Just after 10 p.m. he finally finished. The last stanzas had been difficult to write; they took him a long time. He had wanted to achieve a melancholy, yet beautiful expression. Several attempts were consigned to the wastepaper basket. Twice he'd been close to giving up altogether, but now the poem lay before him on the table--his lament for the middle spotted woodpecker, which had almost disappeared from Sweden. It hadn't been seen in the country since the early 1980s--one more species soon to be wiped out by humankind.

He got up from his desk and stretched. With every passing year, it was harder and harder to sit bent over his writings for hours on end.

An old man shouldn't be writing poems, he thought. When you're 78 years old, your thoughts are of little use to anyone. But at the same time, he knew this was wrong. It was only in the Western world that old people were viewed with indulgence or contemptuous sympathy. In other cultures, age was respected as the period of enlightened wisdom. He would go on writing poems as long as he could lift a pen and his mind was clear. He was not capable of much else. A long time ago he had been a car dealer, the most successful in the region. He was known as a tough negotiator. He had certainly sold a lot of cars. During the good years he had owned branches in Tomelilla and Sjöbo. He had made a fortune large enough to allow him to live in some style. But it was his poetry that really mattered to him. The verses lying on the table gave him a rare satisfaction.
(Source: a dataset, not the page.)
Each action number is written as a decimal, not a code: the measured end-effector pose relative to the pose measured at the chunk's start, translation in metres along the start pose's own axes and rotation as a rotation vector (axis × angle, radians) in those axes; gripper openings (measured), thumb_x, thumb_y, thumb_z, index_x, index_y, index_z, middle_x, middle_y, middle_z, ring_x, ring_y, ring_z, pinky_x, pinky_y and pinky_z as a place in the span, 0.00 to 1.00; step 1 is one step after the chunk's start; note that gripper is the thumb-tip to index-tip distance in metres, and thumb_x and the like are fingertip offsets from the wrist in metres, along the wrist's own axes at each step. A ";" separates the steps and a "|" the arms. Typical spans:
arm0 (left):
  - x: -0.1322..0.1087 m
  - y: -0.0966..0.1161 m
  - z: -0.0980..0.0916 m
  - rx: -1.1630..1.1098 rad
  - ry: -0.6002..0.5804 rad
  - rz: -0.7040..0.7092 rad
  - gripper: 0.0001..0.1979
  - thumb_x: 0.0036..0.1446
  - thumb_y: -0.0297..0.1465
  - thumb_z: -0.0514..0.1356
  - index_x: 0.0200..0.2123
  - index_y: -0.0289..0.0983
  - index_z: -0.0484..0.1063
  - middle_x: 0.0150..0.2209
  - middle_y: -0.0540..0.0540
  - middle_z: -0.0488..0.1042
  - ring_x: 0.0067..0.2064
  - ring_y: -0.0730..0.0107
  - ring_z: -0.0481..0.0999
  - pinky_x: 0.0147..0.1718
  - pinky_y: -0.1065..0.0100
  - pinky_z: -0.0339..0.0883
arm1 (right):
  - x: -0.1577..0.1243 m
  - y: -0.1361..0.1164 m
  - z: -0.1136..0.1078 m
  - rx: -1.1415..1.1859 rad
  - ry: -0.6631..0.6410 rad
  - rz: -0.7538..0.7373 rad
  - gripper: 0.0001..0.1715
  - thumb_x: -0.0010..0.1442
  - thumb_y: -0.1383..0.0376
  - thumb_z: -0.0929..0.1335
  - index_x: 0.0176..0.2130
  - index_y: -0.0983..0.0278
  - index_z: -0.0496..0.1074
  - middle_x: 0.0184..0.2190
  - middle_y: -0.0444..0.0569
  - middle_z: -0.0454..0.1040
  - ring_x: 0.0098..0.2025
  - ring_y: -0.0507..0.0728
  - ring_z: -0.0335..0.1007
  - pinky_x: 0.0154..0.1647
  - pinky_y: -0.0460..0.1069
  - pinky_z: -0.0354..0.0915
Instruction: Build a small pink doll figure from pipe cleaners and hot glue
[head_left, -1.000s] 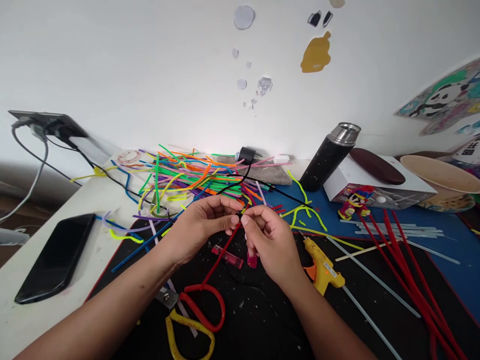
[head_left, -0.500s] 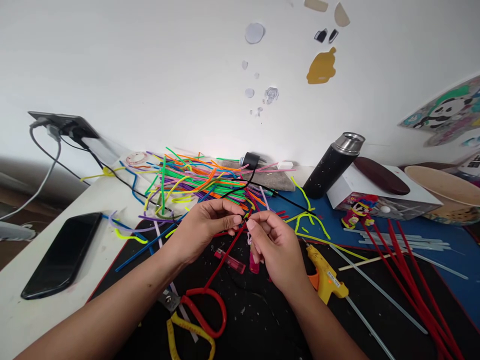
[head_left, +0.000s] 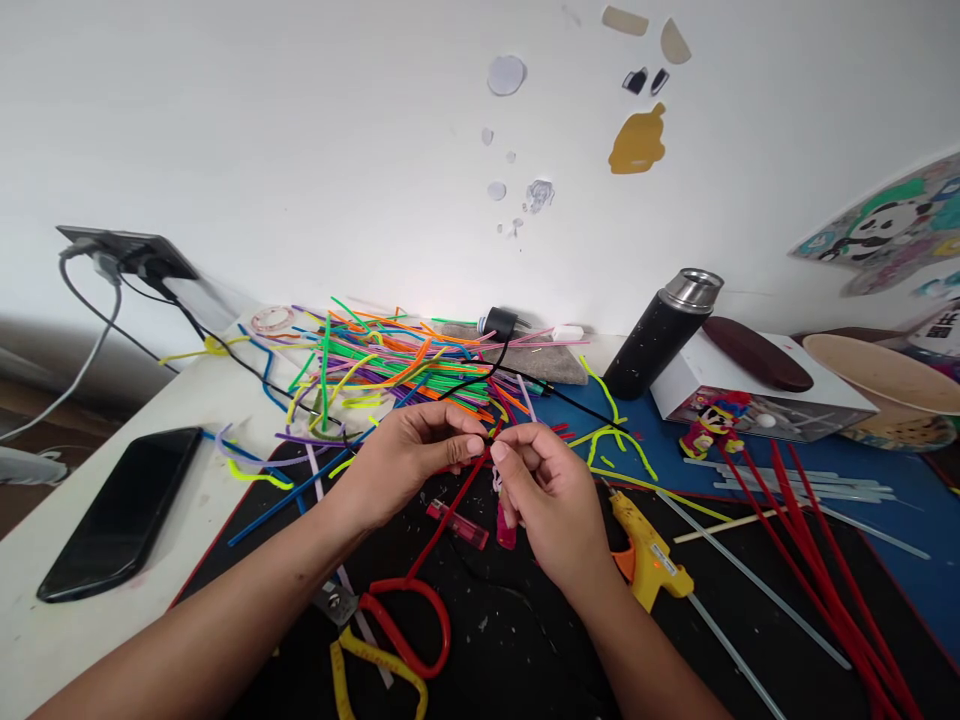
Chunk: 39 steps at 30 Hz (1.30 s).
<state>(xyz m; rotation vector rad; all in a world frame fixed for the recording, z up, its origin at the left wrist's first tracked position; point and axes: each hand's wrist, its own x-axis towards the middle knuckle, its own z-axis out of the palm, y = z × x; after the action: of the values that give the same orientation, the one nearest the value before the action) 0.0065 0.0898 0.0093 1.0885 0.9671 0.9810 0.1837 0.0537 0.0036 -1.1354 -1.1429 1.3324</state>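
Note:
My left hand (head_left: 416, 455) and my right hand (head_left: 551, 495) meet at the middle, thumb and forefinger pinched on each. Between their fingertips is the upper part of a red pipe cleaner (head_left: 442, 525), whose straight tail slants down toward the scissors (head_left: 448, 630). The fingers hide most of the gripped end. Under the hands, a translucent red lighter (head_left: 466, 530) lies on the black mat (head_left: 510, 650). Beside my right fingers is a small pink piece (head_left: 506, 530), partly covered. To the right of that hand rests a yellow glue gun (head_left: 652, 550).
Many coloured pipe cleaners (head_left: 405, 365) are heaped at the back. A phone (head_left: 120, 510) lies left. Toward the right stand a black flask (head_left: 656, 340), a small figure (head_left: 712, 425) and a box (head_left: 765, 395), near red pipe cleaners (head_left: 832, 580) and glue sticks (head_left: 810, 480).
The view has shifted slightly, so the surroundings sit a little further left. Both hands keep their pinch on the red pipe cleaner, with hardly any movement.

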 end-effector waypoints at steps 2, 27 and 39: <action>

He drew the curtains across the picture windows that faced the fields rolling down towards the sea, which lay out of sight. He went over to his bookshelf. He had published nine volumes of poetry. There they stood, in a row. None of them had sold more than a single, small printing. Not more than 300 copies. The unsold copies were in cardboard boxes in the basement. They were his pride and joy, although he had long ago decided to burn them one day. He would carry the cardboard boxes out to the courtyard and put a match to them. The day he received his death sentence, whether from a doctor or from a premonition that his life would soon be over, he would rid himself of the thin volumes that no-one wanted to buy. No-one would throw them onto a rubbish heap.

He looked at the books on the shelf. He had been reading poems his whole life, and he had memorised many. He had no illusions; his poems were not the best ever written, but they weren't the worst, either. In each of his volumes, published roughly every five years since the late 1940s, there were stanzas that could stand beside the best. But he had been a car dealer by profession, not a poet. His poems were not reviewed on the cultural pages. He hadn't received any literary awards. And his books had been printed at his own expense. He had sent his first collection to the big publishing houses in Stockholm. They came back with curt rejections on pre-printed forms. One editor had taken the trouble to make a personal comment. Nobody would want to read poems that were only about birds. The spiritual life of the white wagtail is of no interest, the editor had written.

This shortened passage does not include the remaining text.